> **SUPPLIED INFORMATION**:
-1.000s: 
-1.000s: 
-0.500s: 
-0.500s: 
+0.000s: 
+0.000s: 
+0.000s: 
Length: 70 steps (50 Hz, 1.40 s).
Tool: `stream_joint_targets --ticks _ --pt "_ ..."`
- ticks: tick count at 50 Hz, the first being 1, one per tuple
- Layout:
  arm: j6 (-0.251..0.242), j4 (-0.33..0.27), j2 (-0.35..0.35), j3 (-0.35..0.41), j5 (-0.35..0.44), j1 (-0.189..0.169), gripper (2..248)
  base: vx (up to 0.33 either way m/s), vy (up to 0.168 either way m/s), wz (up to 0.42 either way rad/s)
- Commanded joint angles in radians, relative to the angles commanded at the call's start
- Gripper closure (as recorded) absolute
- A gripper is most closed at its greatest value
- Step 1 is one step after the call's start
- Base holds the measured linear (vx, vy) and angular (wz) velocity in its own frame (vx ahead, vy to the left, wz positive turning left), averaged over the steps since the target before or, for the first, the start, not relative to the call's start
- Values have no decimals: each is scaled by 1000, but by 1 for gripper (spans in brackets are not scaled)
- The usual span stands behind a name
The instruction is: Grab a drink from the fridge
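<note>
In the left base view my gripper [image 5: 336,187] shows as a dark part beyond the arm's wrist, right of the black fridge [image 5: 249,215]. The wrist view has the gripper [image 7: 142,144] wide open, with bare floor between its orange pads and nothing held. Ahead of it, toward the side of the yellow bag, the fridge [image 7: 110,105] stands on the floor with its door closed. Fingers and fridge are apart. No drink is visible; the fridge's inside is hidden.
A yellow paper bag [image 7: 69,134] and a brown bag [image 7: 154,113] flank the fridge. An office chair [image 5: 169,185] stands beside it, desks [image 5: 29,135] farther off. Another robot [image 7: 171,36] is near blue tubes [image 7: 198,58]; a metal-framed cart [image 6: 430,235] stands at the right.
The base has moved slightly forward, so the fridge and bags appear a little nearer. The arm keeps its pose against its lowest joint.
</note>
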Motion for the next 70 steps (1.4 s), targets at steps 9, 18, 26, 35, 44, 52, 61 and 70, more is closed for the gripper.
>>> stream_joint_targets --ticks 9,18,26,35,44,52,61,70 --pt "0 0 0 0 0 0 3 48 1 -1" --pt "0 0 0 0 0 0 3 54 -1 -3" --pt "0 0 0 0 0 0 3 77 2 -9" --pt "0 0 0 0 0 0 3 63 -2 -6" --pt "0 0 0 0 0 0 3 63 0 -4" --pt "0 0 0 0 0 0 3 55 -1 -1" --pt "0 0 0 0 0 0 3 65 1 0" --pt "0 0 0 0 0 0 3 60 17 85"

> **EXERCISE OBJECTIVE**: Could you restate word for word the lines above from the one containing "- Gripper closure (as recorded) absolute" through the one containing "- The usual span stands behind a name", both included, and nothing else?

> **YOUR SOLUTION**:
- Gripper closure (as recorded) absolute
- A gripper is most closed at its greatest value
- Step 1 is one step after the call's start
- Base holds the measured linear (vx, vy) and angular (wz) velocity in its own frame (vx ahead, vy to the left, wz positive turning left), averaged over the steps since the target before or, for the first, the start, not relative to the call's start
- Values have no decimals: each is scaled by 1000, but by 1 for gripper (spans in brackets are not scaled)
- The usual span stands behind a name

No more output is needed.